Als wäre Raum nur Raum und Gegenwart nur Gegenwart, aber wir dringen mit der Vergangenheit in sie ein, verkom plizieren sie mit unserer Zukunft. Der Mann am Tisch war ich und Katie die Frau am Schneidbrett. Individualisiert man den Augenblick, bewahrt man ihn nicht, sondern verliert ihn. Der Raum war immer noch derselbe, aber wir waren eine unglückliche Frau und ein wüten der Mann. Dadurch löste er sich auf in einen Strom. Wenn die Welt ein frischer roter Apfel war, dann war ich der Wurm darin.

Ich war einfach nur Jack Laidlaw, der seinen Kaffee trank und überlegte, was er als Nächstes tun konnte, um seinen Verständnishunger zu zügeln. Katie war eine überarbeitete Frau, die Suppe kochte. Nicht einmal der Hund war ein idealer Vertreter seiner Spezies. In seinem Pelz saßen Flöhe aus Banalität. Buster hatte ein ernsthaftes Problem mit seiner Aggressivität. Zufällig waren wir hier aufeinandergetroffen. Mike war irgendwo an einem geheimnisvollen Ort, an dem er sich meistens aufhielt, auch wenn er bei einem war.

Ich war mit einem Gedanken aufgewacht, der mich nicht verlassen hatte. Während ich badete, mich rasierte, anzog und hörte, dass Katie den anderen Gästen Frühstück machte, hatte die Idee bereits an der Peripherie meines Bewusstseins gespielt. Während des Frühstücks in der Küche rief ich sie zu einer ernsthaften Aussprache zu mir ins Haus. In meiner Besessenheit schien mir dies ein neuer, bedeutender Ansatz in der Auseinandersetzung mit Scotts rätselhaftem Tod zu sein. Ich dachte, ich sollte Katie auffordern, darüber nachzudenken. Und das tat ich.

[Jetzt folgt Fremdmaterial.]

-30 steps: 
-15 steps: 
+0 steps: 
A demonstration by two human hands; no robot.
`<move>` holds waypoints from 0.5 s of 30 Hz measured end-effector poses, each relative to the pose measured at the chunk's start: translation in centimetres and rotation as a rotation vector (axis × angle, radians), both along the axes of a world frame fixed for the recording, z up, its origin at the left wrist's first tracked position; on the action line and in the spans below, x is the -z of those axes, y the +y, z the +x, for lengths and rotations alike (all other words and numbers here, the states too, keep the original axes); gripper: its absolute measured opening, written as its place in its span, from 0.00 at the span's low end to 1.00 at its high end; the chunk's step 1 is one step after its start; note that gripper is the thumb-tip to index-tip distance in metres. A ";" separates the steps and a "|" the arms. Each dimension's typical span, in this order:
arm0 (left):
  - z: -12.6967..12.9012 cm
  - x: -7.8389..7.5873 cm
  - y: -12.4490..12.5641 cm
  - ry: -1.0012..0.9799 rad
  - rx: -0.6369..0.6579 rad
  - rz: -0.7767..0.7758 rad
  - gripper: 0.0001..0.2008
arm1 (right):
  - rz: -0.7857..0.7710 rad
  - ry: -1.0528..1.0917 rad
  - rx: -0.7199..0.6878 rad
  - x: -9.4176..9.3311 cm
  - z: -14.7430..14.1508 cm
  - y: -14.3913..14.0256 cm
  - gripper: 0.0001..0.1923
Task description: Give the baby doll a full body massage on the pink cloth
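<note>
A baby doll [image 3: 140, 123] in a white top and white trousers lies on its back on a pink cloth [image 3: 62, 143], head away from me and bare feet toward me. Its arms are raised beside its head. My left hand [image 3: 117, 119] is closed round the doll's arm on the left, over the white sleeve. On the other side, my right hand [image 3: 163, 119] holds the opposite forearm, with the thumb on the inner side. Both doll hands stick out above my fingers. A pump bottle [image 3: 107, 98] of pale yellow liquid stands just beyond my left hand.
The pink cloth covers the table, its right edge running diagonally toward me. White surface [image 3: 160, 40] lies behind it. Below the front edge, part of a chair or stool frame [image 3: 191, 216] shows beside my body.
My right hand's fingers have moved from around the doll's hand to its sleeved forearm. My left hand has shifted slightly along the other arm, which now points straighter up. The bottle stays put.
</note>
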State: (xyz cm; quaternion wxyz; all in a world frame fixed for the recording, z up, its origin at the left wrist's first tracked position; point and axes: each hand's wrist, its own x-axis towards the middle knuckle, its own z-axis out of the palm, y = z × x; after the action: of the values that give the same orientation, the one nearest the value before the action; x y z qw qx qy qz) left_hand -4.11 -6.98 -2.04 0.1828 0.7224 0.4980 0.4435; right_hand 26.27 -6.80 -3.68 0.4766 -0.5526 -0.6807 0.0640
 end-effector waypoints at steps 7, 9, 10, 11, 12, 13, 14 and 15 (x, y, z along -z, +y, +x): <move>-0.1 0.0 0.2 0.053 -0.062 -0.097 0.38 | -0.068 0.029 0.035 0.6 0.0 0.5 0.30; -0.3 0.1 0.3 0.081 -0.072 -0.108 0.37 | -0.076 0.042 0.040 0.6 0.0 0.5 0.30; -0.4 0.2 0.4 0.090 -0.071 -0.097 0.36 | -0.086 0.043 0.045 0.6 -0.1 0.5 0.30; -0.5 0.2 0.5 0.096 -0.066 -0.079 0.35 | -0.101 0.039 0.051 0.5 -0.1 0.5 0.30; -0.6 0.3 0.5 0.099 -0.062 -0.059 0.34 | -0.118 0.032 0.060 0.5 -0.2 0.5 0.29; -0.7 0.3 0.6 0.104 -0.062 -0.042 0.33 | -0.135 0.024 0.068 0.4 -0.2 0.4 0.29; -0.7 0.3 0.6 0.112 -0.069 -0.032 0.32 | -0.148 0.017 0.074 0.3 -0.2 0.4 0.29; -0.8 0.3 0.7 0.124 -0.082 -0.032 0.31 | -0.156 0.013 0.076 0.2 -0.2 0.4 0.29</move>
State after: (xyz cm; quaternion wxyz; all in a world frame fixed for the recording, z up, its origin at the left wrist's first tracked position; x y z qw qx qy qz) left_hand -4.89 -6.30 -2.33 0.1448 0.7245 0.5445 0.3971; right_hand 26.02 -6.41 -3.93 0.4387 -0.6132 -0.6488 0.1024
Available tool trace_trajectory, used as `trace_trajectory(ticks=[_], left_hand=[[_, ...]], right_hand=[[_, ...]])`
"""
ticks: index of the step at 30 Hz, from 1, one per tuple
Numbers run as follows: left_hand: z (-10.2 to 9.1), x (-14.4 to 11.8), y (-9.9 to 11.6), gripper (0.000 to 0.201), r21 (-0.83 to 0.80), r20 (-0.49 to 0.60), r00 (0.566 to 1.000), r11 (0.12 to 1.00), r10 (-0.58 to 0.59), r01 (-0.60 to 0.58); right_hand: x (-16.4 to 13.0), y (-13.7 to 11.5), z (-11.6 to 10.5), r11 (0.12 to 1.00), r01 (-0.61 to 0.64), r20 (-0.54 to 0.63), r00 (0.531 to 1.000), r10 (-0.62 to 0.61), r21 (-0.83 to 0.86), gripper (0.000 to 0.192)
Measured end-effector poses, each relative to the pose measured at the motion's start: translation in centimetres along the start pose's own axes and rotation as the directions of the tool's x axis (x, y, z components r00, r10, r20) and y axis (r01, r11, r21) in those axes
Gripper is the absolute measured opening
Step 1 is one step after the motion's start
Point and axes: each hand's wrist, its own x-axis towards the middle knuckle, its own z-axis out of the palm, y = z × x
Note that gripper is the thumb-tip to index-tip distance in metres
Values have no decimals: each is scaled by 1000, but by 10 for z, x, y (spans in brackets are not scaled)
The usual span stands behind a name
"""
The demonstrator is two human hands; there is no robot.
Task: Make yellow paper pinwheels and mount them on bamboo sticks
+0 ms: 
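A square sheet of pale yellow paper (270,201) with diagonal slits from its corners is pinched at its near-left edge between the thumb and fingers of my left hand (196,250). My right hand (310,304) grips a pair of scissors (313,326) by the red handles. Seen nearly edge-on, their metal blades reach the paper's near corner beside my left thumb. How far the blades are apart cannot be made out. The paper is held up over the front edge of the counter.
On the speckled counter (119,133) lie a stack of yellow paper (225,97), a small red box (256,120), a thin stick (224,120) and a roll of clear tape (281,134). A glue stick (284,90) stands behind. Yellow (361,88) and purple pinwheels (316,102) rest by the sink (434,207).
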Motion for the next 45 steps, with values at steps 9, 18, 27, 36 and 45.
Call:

»Frauen, Katie«, sagte ich. Es muss mehr nach einem sehnsüchtigen Ausdruck meines Begehrens geklungen haben als nach der Frage, die ich mir selbst laut stellte.

»Wie bitte?«

»Frauen. Scott. So wie er am Ende drauf war, da muss es doch irgendwo eine Frau gegeben haben.«

»Anna gab es.«

»Hast du sie gekannt?«

»Ich wusste, wer’s ist. Wurde mir mal auf der Straße gezeigt. Aber ich hab nie mit ihr gesprochen. Ich glaube nicht, dass sie sich viel mit dem Personal abgegeben hat.«

Die Zunge der giftigen Natter schoss heraus und zog sich wieder zurück. Ich wusste, wie gern Katie Scott gehabt hatte. Vielleicht war ihre Zuneigung nicht rein platonisch gewesen. Vielleicht hatte sie einen verbrauchten Mann in ihm gesehen, den sie gerne gerettet hätte, so wie Frauen dies manchmal tun.

»Nein«, sagte ich. »Anna meine ich nicht. Zwischen ihm und ihr war es vorbei. Da muss eine andere gewesen sein. Er hat schonungslos gelebt. Mir fällt nur ein Mittel gegen diese Art von Schmerz ein, und in der Hinsicht war er nicht viel anders als ich.«

Katie fand, dass Gemüseschneiden vollkommene Konzentration erforderte.

»Was denkst du?«, fragte ich.

»Woher soll ich das wissen?«

»Katie. Was du über die Menschen in deiner Umgebung nicht weißt, hat Platz auf einem Penny. Pass auf, dass du nicht ein paar Finger mit in die Suppe gibst. Du legst es drauf an.«

Beinahe hätte sie das Schneidbrett gespalten. Sie drehte sich zu mir um, das Messer noch in der Hand. Eine beeindruckende Frau. Ich glaubte entfernt im Hintergrund den Ritt der Walküren zu hören und tat, als wollte ich mich unter dem Tisch verstecken.

»Nicht werfen«, sagte ich.

Buster bekam mit seinem ausgezeichneten Spürsinn stets alles mit, kapierte aber nicht, worum es ging und fing an zu knurren. Witze prallten an ihm ab. Abwägen bedeutete für Buster die Beschäftigung mit der Frage, ob er zuerst ins rechte oder ins linke Bein beißen sollte.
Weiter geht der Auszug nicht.